** Exercise data follows **

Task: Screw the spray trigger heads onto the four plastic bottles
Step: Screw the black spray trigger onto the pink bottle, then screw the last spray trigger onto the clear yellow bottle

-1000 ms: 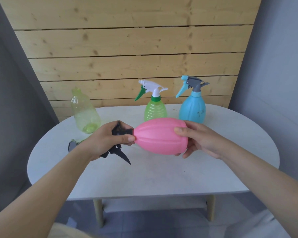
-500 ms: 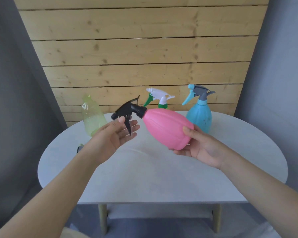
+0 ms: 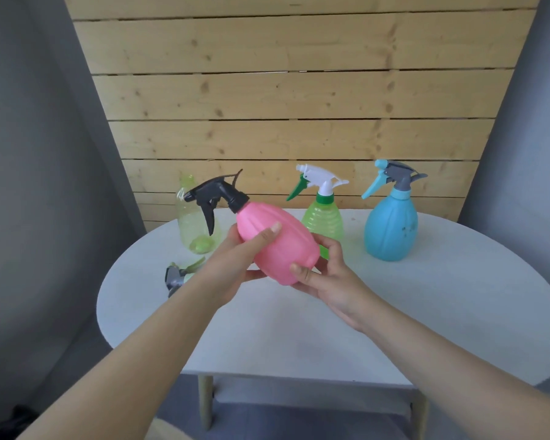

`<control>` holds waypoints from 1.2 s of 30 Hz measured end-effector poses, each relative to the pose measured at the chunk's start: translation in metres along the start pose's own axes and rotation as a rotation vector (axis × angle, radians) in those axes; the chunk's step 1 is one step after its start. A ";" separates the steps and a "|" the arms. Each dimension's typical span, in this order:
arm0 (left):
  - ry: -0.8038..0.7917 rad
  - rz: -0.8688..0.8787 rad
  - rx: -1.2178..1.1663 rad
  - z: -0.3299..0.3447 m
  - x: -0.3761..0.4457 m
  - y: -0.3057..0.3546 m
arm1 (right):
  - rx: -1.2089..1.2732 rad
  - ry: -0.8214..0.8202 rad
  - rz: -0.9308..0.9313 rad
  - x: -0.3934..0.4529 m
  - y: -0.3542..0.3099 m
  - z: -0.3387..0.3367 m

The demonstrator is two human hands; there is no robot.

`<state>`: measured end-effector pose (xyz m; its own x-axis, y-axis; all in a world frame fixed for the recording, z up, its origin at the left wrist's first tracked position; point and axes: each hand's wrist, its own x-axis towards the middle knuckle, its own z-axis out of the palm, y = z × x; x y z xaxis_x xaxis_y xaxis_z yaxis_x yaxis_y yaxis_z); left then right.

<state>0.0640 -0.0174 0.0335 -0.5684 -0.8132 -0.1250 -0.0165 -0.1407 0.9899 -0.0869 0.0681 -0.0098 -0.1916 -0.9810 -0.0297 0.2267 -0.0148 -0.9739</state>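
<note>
I hold a pink bottle (image 3: 280, 249) tilted above the table, its black trigger head (image 3: 218, 195) on its neck and pointing up-left. My left hand (image 3: 238, 265) grips the bottle's side with the thumb on top. My right hand (image 3: 324, 274) cups its base. Behind it stand a green bottle (image 3: 324, 220) with a white and green trigger head (image 3: 318, 181) and a blue bottle (image 3: 391, 230) with a grey and blue trigger head (image 3: 394, 179). A clear yellow bottle (image 3: 194, 223) without a head stands at the back left. A loose grey-green trigger head (image 3: 180, 274) lies on the table, partly hidden by my left forearm.
All of this rests on a white oval table (image 3: 426, 312) with light wooden legs. A wooden plank wall (image 3: 283, 106) rises right behind it, with grey walls on both sides. The table's front edge is near my forearms.
The pink bottle swung from lying sideways to tilted neck-up. My left hand let go of the black trigger head, opened, then took hold of the bottle's body. The right hand shifted to the base.
</note>
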 end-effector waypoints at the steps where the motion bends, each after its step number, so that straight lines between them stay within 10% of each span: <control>1: 0.045 0.017 0.034 -0.002 0.003 0.002 | -0.011 -0.002 0.009 0.003 0.000 0.002; 8: 0.346 0.131 0.410 -0.022 0.037 -0.002 | -0.298 0.179 0.085 0.014 0.000 0.008; 36: 0.243 0.168 0.606 -0.022 0.082 -0.035 | -0.453 0.146 0.140 0.013 -0.003 0.013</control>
<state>0.0363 -0.0915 -0.0129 -0.4038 -0.9101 0.0926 -0.4430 0.2831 0.8506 -0.0772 0.0532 -0.0040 -0.3283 -0.9297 -0.1671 -0.1716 0.2327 -0.9573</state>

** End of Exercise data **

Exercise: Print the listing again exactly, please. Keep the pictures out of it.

Finished exercise:
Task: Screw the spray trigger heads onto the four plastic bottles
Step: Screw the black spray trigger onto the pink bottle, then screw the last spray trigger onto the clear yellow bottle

-1000 ms: 
-500 ms: 
+0 ms: 

`<control>` holds waypoints from 1.2 s of 30 Hz measured end-effector poses, each relative to the pose measured at the chunk's start: translation in metres along the start pose's own axes and rotation as a rotation vector (axis × angle, radians) in those axes; the chunk's step 1 is one step after its start. A ";" separates the steps and a "|" the arms. Each dimension's typical span, in this order:
arm0 (left):
  - ry: -0.8038..0.7917 rad
  - rz: -0.8688..0.8787 rad
  - rx: -1.2178..1.1663 rad
  - z: -0.3299..0.3447 m
  - x: -0.3761..0.4457 m
  - y: -0.3057..0.3546 m
arm1 (right):
  - rx: -1.2089..1.2732 rad
  - ry: -0.8214..0.8202 rad
  - rz: -0.9308..0.9313 rad
  - x: -0.3934..0.4529 m
  - y: -0.3542..0.3099 m
  - z: -0.3387..0.3367 m

The demonstrator is two human hands; there is no robot.

`<state>`: measured end-effector pose (xyz m; its own x-axis, y-axis; all in a world frame fixed for the recording, z up, its origin at the left wrist's first tracked position; point and axes: each hand's wrist, its own x-axis towards the middle knuckle, its own z-axis out of the palm, y = z × x; x y z xaxis_x xaxis_y xaxis_z yaxis_x yaxis_y yaxis_z); left then right.

<state>0.0640 -0.0174 0.0335 -0.5684 -0.8132 -0.1250 -0.0165 -0.1407 0.9899 -0.0869 0.0681 -0.0098 -0.1916 -0.9810 -0.0297 0.2267 -0.0148 -0.9739</state>
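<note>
I hold a pink bottle (image 3: 280, 249) tilted above the table, its black trigger head (image 3: 218, 195) on its neck and pointing up-left. My left hand (image 3: 238, 265) grips the bottle's side with the thumb on top. My right hand (image 3: 324, 274) cups its base. Behind it stand a green bottle (image 3: 324, 220) with a white and green trigger head (image 3: 318, 181) and a blue bottle (image 3: 391, 230) with a grey and blue trigger head (image 3: 394, 179). A clear yellow bottle (image 3: 194, 223) without a head stands at the back left. A loose grey-green trigger head (image 3: 180, 274) lies on the table, partly hidden by my left forearm.
All of this rests on a white oval table (image 3: 426, 312) with light wooden legs. A wooden plank wall (image 3: 283, 106) rises right behind it, with grey walls on both sides. The table's front edge is near my forearms.
The pink bottle swung from lying sideways to tilted neck-up. My left hand let go of the black trigger head, opened, then took hold of the bottle's body. The right hand shifted to the base.
</note>
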 end-effector waypoints at the steps where the motion bends, each after its step number, so that straight lines between them stay within 10% of each span: <control>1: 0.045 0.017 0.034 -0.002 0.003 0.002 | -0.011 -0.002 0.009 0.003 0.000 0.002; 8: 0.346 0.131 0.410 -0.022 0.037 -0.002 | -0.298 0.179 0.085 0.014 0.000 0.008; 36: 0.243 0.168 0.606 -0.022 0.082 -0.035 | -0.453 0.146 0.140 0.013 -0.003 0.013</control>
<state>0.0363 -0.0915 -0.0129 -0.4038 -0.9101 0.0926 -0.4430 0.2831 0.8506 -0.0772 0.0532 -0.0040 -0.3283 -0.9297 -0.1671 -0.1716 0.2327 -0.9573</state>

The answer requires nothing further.